Focus on consumer emotion and curiosity (in product and marketing) to resonate with your market. You can certainly make better use of your social media profiles to project the authenticity of your brand and use blogging as a tool to inform readers as potential clients about what they can expect to experience with your brand. If connections are what travellers want, your engagement with them needs to start and continue here after travel, to sustain the relationship you’ve established. Your own clients will leverage the power of Instagram in your favour.

It might start off feeling gimmicky, but once your palms start turning read and throbbing from Djembe drumming and you see how the locals you’re jamming with are equally transported away in the moment, you understand you’re part of something real.

 

Music and cuisine are usually the easiest places to start as these are distinctive cultural identifiers.

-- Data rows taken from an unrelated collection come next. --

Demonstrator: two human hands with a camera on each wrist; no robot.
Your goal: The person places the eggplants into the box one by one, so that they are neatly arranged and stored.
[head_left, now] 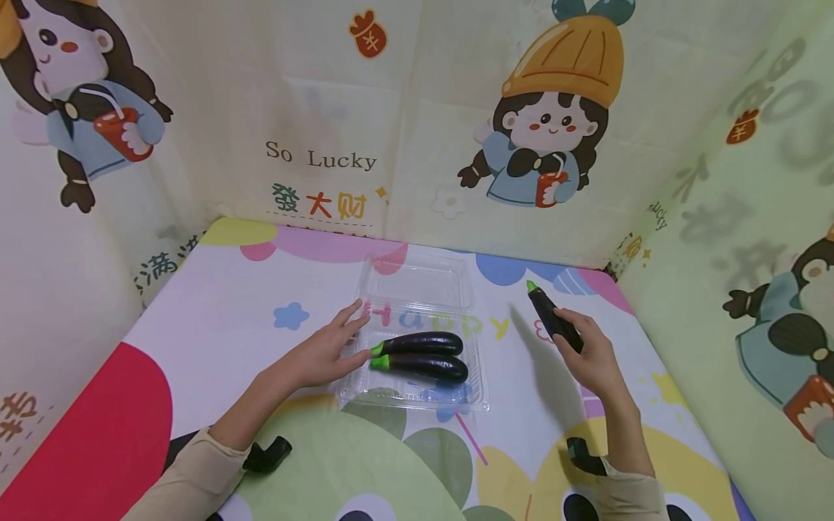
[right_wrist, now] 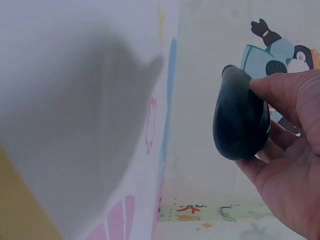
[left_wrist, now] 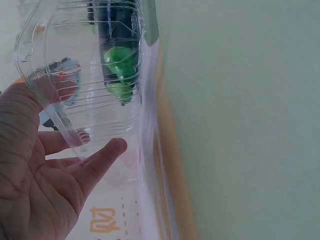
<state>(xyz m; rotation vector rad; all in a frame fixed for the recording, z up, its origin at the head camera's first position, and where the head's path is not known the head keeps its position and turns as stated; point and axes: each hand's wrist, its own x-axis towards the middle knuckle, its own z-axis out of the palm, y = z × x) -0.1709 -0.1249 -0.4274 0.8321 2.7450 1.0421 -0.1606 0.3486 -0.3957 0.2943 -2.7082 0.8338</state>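
Note:
My right hand [head_left: 591, 354] holds a dark purple eggplant [head_left: 550, 311] by its thick end, raised above the table with its green stem tilted up and away. In the right wrist view, thumb and fingers wrap the rounded end of this eggplant [right_wrist: 241, 117]. A clear plastic clamshell box [head_left: 417, 401] lies with its lid folded back at the table's middle. Inside its base two more eggplants [head_left: 423, 367] lie side by side, stems pointing left. My left hand [head_left: 326, 354] rests against the box's left edge, fingers spread and fairly straight; some show through the plastic in the left wrist view.
The transparent lid [head_left: 417, 282] lies flat behind the base. A printed cloth covers the table [head_left: 228, 318], and printed fabric walls [head_left: 417, 130] rise at the back and sides. Black straps [head_left: 267, 456] show at both wrists.

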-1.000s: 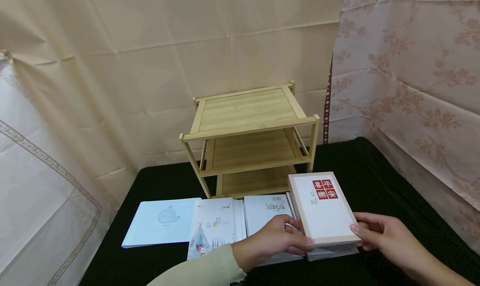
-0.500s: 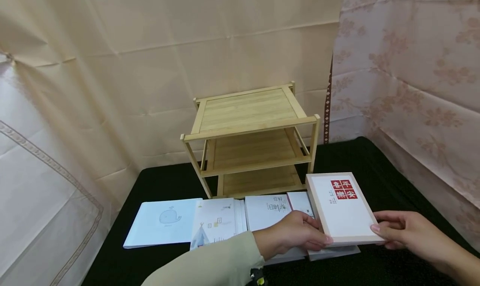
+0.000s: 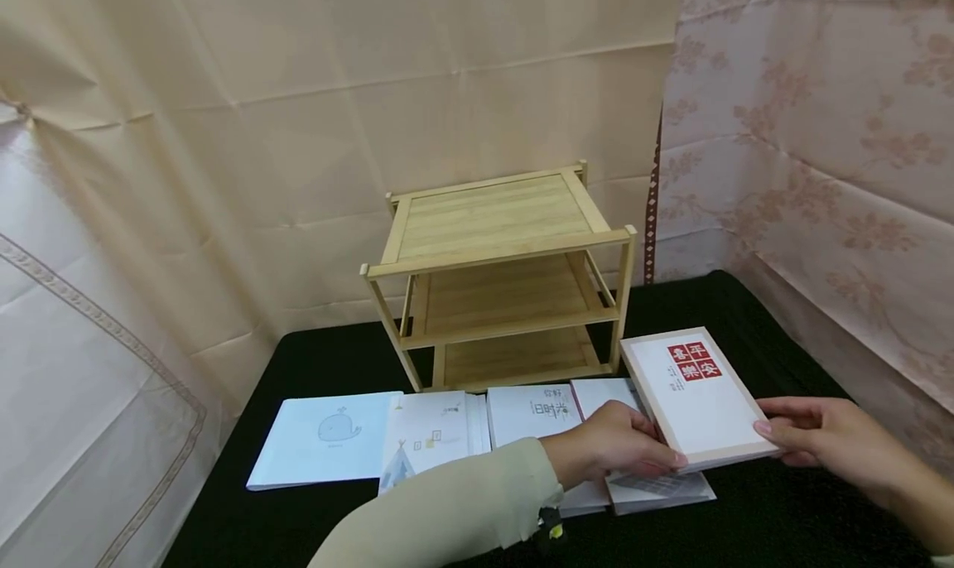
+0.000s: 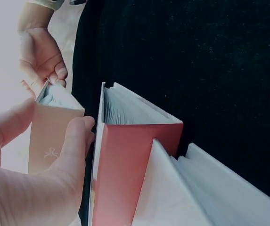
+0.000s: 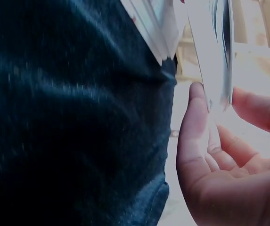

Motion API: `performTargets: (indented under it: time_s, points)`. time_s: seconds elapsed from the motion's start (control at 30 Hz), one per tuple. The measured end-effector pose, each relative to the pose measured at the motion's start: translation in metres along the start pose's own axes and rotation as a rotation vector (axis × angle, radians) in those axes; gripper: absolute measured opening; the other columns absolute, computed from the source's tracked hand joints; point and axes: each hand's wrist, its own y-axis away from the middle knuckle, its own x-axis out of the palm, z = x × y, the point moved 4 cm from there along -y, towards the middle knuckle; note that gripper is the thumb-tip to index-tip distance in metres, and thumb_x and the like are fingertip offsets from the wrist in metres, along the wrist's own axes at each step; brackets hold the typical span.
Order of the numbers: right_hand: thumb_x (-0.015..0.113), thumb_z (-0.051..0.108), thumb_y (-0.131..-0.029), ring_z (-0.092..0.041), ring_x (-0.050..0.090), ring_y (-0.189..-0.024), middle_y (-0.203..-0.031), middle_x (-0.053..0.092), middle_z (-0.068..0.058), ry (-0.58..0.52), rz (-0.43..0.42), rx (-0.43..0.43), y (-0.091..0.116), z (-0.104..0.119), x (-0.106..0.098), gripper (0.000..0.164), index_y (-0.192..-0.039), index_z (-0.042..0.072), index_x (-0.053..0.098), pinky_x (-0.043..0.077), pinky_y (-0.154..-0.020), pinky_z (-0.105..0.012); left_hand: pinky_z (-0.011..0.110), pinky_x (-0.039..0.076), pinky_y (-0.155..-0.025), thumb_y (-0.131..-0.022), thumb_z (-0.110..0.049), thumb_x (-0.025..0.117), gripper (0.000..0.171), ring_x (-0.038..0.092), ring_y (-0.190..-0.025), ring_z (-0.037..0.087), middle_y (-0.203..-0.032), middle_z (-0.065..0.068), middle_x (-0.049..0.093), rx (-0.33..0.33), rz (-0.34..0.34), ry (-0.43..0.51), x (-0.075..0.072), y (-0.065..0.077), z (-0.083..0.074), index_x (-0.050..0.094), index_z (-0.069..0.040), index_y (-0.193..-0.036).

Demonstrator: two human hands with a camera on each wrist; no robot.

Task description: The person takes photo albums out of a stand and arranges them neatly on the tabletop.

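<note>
A photo album with a white cover, a red block of characters and a beige edge is held raised and tilted between both hands. My left hand pinches its near left corner, thumb on top. At the near right corner my right hand grips it, thumb on the cover. The left wrist view shows its beige spine between the left thumb and fingers, pages fanned at the end. Below it on the table lies a red-spined album, partly hidden by the left hand and the held album.
To the left lie a white album with grey characters, one with a tent picture and a pale blue whale album. Behind them stands a three-tier wooden shelf on the black cloth. Curtains surround the table.
Both hands have carried the white album to the right and lifted it off the album beneath, turning it slightly. More of the lower album now shows. The other albums stay put.
</note>
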Motion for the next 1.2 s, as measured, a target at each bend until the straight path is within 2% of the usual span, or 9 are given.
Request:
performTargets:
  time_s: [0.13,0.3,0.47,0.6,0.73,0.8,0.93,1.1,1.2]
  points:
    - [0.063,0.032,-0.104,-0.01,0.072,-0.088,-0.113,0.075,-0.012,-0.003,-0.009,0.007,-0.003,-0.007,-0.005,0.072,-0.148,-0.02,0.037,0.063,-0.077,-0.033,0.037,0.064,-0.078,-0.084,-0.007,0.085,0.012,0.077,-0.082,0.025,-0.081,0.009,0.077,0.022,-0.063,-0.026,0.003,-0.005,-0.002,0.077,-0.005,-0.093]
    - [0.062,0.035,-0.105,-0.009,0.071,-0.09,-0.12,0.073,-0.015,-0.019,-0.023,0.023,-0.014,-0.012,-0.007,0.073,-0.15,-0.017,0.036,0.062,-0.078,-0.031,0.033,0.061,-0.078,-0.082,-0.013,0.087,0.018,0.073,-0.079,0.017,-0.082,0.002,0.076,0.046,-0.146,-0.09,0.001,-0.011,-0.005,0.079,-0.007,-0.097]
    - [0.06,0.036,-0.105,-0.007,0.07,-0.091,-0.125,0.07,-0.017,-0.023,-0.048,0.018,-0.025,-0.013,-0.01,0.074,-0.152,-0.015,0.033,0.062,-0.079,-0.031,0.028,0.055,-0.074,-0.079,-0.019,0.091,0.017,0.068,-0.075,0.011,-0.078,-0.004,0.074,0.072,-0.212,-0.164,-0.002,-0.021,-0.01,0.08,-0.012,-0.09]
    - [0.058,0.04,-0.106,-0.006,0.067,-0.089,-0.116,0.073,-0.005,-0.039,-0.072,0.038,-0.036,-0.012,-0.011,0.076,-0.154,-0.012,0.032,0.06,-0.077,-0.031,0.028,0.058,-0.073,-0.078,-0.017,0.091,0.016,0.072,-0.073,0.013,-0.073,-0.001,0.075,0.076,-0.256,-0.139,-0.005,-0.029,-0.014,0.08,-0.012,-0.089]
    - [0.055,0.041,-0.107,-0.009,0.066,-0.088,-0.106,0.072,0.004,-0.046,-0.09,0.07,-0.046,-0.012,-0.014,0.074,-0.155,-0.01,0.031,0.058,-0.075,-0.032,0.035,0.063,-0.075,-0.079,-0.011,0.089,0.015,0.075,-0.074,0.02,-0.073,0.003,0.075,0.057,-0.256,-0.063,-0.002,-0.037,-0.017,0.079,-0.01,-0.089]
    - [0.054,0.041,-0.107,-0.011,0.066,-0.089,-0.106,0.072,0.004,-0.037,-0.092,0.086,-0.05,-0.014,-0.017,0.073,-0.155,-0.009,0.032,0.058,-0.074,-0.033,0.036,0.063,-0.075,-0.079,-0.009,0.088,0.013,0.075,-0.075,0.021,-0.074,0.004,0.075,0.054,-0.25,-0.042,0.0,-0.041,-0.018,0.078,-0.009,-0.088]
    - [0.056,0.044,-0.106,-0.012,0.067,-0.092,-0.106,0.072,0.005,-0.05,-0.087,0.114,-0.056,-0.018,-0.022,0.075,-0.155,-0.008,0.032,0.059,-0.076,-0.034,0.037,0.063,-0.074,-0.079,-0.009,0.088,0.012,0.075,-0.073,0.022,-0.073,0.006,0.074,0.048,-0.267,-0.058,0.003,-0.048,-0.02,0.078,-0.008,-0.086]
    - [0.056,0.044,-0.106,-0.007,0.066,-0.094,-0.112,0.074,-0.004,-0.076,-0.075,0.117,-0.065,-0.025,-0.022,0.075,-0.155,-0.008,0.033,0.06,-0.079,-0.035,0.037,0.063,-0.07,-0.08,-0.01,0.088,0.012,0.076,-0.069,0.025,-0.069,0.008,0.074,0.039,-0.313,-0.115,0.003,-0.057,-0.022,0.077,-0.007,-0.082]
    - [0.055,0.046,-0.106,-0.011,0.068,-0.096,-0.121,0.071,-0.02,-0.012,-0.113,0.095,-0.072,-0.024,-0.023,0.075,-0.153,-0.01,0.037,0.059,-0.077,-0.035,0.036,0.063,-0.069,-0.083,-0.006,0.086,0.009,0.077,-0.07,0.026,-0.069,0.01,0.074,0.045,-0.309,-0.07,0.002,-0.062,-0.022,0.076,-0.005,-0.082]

There are few more powerful ways to engage with a culture than breaking bread with local people – the type of food they eat, how it is sourced and prepared, when and where they eat and the etiquette that accompany a meal.

 

For a traveller to get that involved, to show that amount of personal interest, proves to locals that they’re dealing with mindful individuals rather than sheep-like tourists. It challenges any negative national stereotypes from both ends and makes locals more open to the idea of hosting travellers and showing off their lifestyle.

One of my most favourite pursuits (accidental usually) on my travels has always been getting lost. Finding my way eventually, I’d encounter some interesting twists and surprising turns that would teach me things about the place I’d never otherwise have learnt.

My idea of fun never included hanging out with folks exactly like myself – it was always far more interesting chatting with locals, seeing their town, neighbourhood or city through their eyes. It strips you of your preconceived bias and arrogance and makes you vulnerable to the unknown. It endears you to foreign folks and opens your mind to unimagined possibilities. But it also shows us how alike we all are beneath the skin. That’s why I love this local living tourism trend and I totally get why it’s taken off in the way it has. It helps that it supports sustainability in tourism and it’s awesome how it promises to serve both traveller and host in equal measure.